Narrative Therapy

What is Narrative Therapy?

micheal_white02david_epston01Narrative therapy has been introduced to the realm of theraoy in the mid-1980’s by two family therapists: Michael White from Adelaide, Australia and David Epston from Auckland, New Zealand. White and Epston’s (1990) classic, Narrative means to therapeutic ends, has now been translated into 8 languages and is ranked on the “On Line Mental Health” as the 21st “best seller in psychiatry”.

Some useful websites are:
www.narrativeapproaches.com, www.dulwichcentre.com.au,
www.narrativepractices.com.au and www.heartsnarrative.cc

Narrative therapy is based on the notion that we generate stories in an effort to make sense of our lives and the circumstances in which we find ourselves.

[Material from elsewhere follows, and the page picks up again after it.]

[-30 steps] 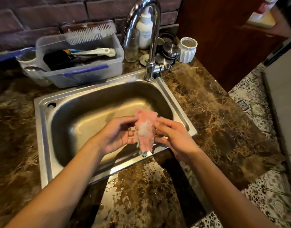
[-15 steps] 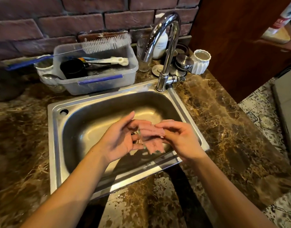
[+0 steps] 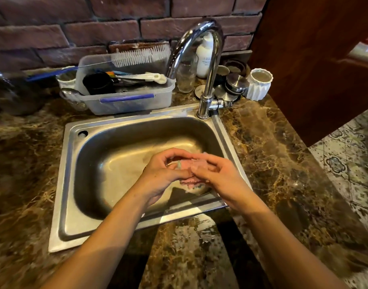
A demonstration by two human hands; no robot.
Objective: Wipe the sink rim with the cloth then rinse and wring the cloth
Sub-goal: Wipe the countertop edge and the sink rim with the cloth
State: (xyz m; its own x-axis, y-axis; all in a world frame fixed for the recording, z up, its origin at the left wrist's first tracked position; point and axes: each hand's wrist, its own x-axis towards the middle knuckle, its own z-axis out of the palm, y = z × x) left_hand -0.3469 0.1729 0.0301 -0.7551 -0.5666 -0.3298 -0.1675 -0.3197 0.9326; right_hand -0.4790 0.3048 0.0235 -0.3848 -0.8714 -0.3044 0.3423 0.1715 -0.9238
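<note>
I see the pink cloth point(image 3: 189, 171) bunched between both hands over the sink point(image 3: 62, 184); my left hand point(image 3: 166, 174) and right hand point(image 3: 218, 176) each curl closed on it.

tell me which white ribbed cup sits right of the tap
The white ribbed cup by the wooden panel, beside the steel lids. The other white cup stands left of the tap, behind the plastic tub.

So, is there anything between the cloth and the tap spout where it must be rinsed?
Nothing visible. Both hands, left hand and right hand, hold the pink cloth over the sink, and the basin below the faucet shows nothing in the path.
</note>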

Many of the problematic stories that we hold about our lives and ourselves are shaped by the stories that are current in the wider social contexts in which we live. Through employing a linguistic practice called externalization, the narrative therapist separates the person from the problem and invites the person to investigate the problem and its effects. This practice relieves the person of the pressure of blame and defensiveness involved in being described as a being a problem and opens up an opportunity of having a relationship with the externalized problem. In this way, opportunities are created for the rediscovering of knowledges and skills that the person has overlooked in the face of the often overwhelming pressure of the problem-saturated story that brings them to therapy. Through conversations about these more hopeful parts of their lives, new meanings are shaped and new life options become available to people.